*TASK PROMPT*: Please transcribe the data exactly, with nothing left out.

+++

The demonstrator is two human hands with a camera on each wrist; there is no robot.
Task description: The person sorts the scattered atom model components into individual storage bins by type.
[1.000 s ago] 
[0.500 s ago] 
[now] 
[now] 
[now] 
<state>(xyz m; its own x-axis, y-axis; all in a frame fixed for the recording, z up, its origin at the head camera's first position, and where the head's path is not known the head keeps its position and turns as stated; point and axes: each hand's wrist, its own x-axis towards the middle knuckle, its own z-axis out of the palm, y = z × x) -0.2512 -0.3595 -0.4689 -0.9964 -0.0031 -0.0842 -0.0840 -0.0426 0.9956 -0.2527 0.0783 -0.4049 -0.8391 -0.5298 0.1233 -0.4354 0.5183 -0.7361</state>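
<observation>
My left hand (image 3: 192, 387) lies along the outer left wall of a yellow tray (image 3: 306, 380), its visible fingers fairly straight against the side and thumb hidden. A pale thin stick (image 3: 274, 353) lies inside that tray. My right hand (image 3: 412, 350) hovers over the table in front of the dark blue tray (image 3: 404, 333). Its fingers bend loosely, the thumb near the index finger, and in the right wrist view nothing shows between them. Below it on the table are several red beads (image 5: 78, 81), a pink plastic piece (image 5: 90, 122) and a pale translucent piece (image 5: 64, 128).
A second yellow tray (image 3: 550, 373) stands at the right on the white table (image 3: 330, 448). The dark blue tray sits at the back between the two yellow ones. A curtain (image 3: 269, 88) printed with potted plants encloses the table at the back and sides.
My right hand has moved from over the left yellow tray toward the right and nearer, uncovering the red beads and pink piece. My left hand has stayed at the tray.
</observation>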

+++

*SOLVED PROBLEM*:
The demonstrator is two human hands with a camera on each wrist; there is no robot.
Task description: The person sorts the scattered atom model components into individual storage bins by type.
[1.000 s ago] 
[0.500 s ago] 
[now] 
[now] 
[now] 
<state>(xyz m; its own x-axis, y-axis; all in a frame fixed for the recording, z up, its origin at the head camera's first position, and where the head's path is not known the head keeps its position and turns as stated; point and axes: each hand's wrist, its own x-axis towards the middle knuckle, its own z-axis out of the palm, y = z × x) -0.2512 -0.3595 -0.4689 -0.9964 -0.0031 -0.0842 -0.0840 -0.0426 0.9956 -0.2527 0.0783 -0.4049 -0.8391 -0.5298 0.1233 -0.4354 0.5183 -0.7361</state>
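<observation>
My left hand (image 3: 192, 387) lies along the outer left wall of a yellow tray (image 3: 306, 380), its visible fingers fairly straight against the side and thumb hidden. A pale thin stick (image 3: 274, 353) lies inside that tray. My right hand (image 3: 412, 350) hovers over the table in front of the dark blue tray (image 3: 404, 333). Its fingers bend loosely, the thumb near the index finger, and in the right wrist view nothing shows between them. Below it on the table are several red beads (image 5: 78, 81), a pink plastic piece (image 5: 90, 122) and a pale translucent piece (image 5: 64, 128).
A second yellow tray (image 3: 550, 373) stands at the right on the white table (image 3: 330, 448). The dark blue tray sits at the back between the two yellow ones. A curtain (image 3: 269, 88) printed with potted plants encloses the table at the back and sides.
My right hand has moved from over the left yellow tray toward the right and nearer, uncovering the red beads and pink piece. My left hand has stayed at the tray.
</observation>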

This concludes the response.